Now, thankfully, seven people were rescued. That's not many in light of the missing or the lost, but seven more than would have been alive if it weren't for the rescuers. And plunging into that 15-20' deep mountain of mud required a mountain of courage. Geologists called it "quicksand." That didn't stop the rescuers. One man heard screams from the mud and the debris. He told an eyewitness, "'I'm going. There's somebody out there." They tried to stop him. He said, "No. There's somebody trapped out there." And he came back with a baby he had saved.
I'm Ron Hutchcraft and I want to have A Word With You today about "A Mountain of Mud and Courage."
Some firefighters actually waded into that muddy "quicksand" and became stuck up to their armpits. They had to be pulled out by rope. I thought the fire chief summed it up pretty well. He said, "We have people who are yelling for help, so we're going to take extreme risks." Cries for help. Dying people. Extreme risks to save them. I sat back and said to myself, "Well, that's the mission of my Jesus."
The mission to which He calls every one of us that He has rescued. Psalm 40:2 - "He lifted me out of the slimy pit, out of the mud and mire." And our Rescuer says to us in Proverbs 24:12, "Rescue those who are being led away to death." So that desperate effort in the "mud and mire" in Washington vividly pictured the life-or-death calling of every one of us who's a child of God.
First of all, to hear the cries.

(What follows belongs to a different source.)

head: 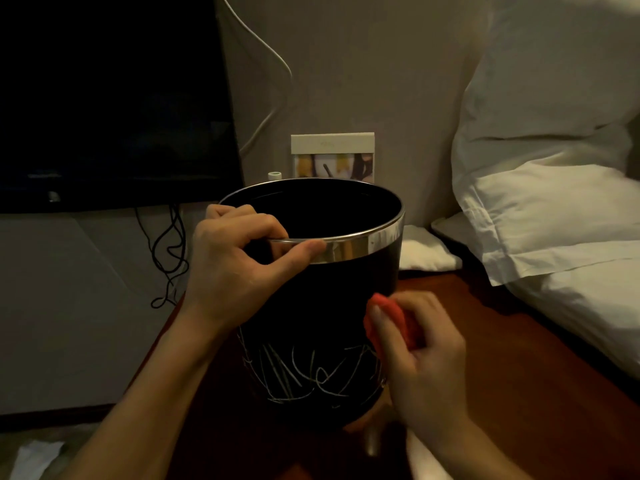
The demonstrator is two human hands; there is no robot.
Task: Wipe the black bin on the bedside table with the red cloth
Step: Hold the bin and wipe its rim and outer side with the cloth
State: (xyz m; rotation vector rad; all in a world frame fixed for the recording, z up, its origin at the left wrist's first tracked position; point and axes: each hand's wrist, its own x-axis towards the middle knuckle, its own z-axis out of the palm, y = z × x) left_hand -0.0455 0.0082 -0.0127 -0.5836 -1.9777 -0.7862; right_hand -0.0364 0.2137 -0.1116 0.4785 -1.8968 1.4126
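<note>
The black bin [322, 296] stands on the dark wooden bedside table [485, 341]. It has a shiny metal rim and white scribble marks low on its front wall. My left hand [235, 268] grips the near left part of the rim, fingers curled inside and thumb lying along the metal band. My right hand [419, 355] holds the bunched red cloth [391, 323] and presses it against the bin's right side, just above the scribbles.
White pillows [554, 202] and bedding lie to the right. A small framed card [332, 157] leans on the wall behind the bin. A dark screen [110, 98] with dangling black cables [169, 251] is at the left. White paper [34, 459] lies on the floor.
</note>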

God told Moses in our word for today from the Word of God in Exodus 3:7-10. "I have seen the misery...I have heard them crying out...So I have come down to rescue them." And then He says, "So now, go, I am sending you." That's a conversation God wants to have with me and you; with every follower of Jesus. "I have heard the cries of the lost people. Have you?"
See, the cries are heart-cries, that quiet desperation of that neighbor or coworker or fellow student, the person that's in the club with you, at the gym, at the store, the disintegrating marriage, that enslaving addiction, crushing loneliness that you may not know is there but God has heard their cry, those dark secrets, that haunting past. And He's come down to rescue them, and He's sending you. Jesus proved on the cross He cannot leave them lost, so how can I?
Secondly, the mission of Jesus - the life-or-death calling of every child of God - is to take the risks. I've had people die who I never told about my Jesus. I wasn't willing to take the risk: the risk of rejection, messing it up, losing favor, them not liking me. Now I know - with no hope of a do-over - there is no greater risk than letting them go to eternity with no Savior from their sin. I've got to be thinking about the cost to them if I don't tell them: a life without meaning, an eternity that's unthinkable.
I am someone's chance at Jesus. It's time to go in for the rescue whatever the risks, whatever the cost.